**TASK GOAL**
Please return the lines from the one with "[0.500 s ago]" through the end of the listing below, word for word, with every picture left out.

**DATASET EXTRACT**
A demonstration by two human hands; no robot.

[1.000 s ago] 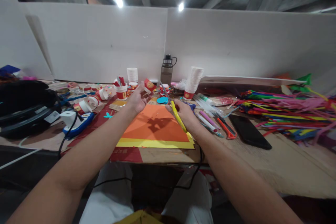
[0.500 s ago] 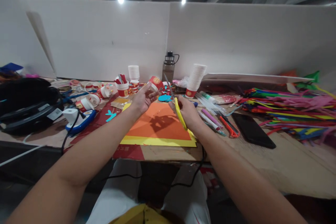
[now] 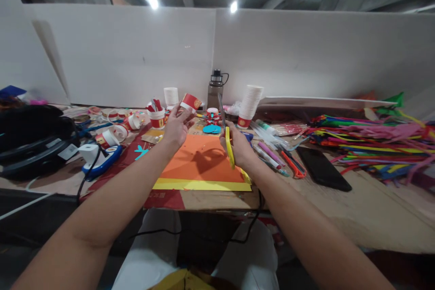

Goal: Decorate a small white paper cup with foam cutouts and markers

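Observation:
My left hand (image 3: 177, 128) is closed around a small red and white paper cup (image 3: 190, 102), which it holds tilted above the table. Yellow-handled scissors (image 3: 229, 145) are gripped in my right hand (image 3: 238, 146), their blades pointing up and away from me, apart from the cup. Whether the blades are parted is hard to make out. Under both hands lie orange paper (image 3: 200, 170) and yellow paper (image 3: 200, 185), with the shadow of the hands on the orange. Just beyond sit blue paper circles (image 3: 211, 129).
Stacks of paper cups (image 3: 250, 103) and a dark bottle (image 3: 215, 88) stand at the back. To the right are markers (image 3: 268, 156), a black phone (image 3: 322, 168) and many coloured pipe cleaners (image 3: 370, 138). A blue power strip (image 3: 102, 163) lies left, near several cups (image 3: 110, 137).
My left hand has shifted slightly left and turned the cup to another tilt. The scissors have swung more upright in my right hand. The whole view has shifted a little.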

**TASK ANSWER**
[0.500 s ago] 
[now] 

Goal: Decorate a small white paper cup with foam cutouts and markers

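Observation:
My left hand (image 3: 177, 128) is closed around a small red and white paper cup (image 3: 190, 102), which it holds tilted above the table. Yellow-handled scissors (image 3: 229, 145) are gripped in my right hand (image 3: 238, 146), their blades pointing up and away from me, apart from the cup. Whether the blades are parted is hard to make out. Under both hands lie orange paper (image 3: 200, 170) and yellow paper (image 3: 200, 185), with the shadow of the hands on the orange. Just beyond sit blue paper circles (image 3: 211, 129).
Stacks of paper cups (image 3: 250, 103) and a dark bottle (image 3: 215, 88) stand at the back. To the right are markers (image 3: 268, 156), a black phone (image 3: 322, 168) and many coloured pipe cleaners (image 3: 370, 138). A blue power strip (image 3: 102, 163) lies left, near several cups (image 3: 110, 137).
My left hand has shifted slightly left and turned the cup to another tilt. The scissors have swung more upright in my right hand. The whole view has shifted a little.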

Work on this exercise is finished, so nothing remains.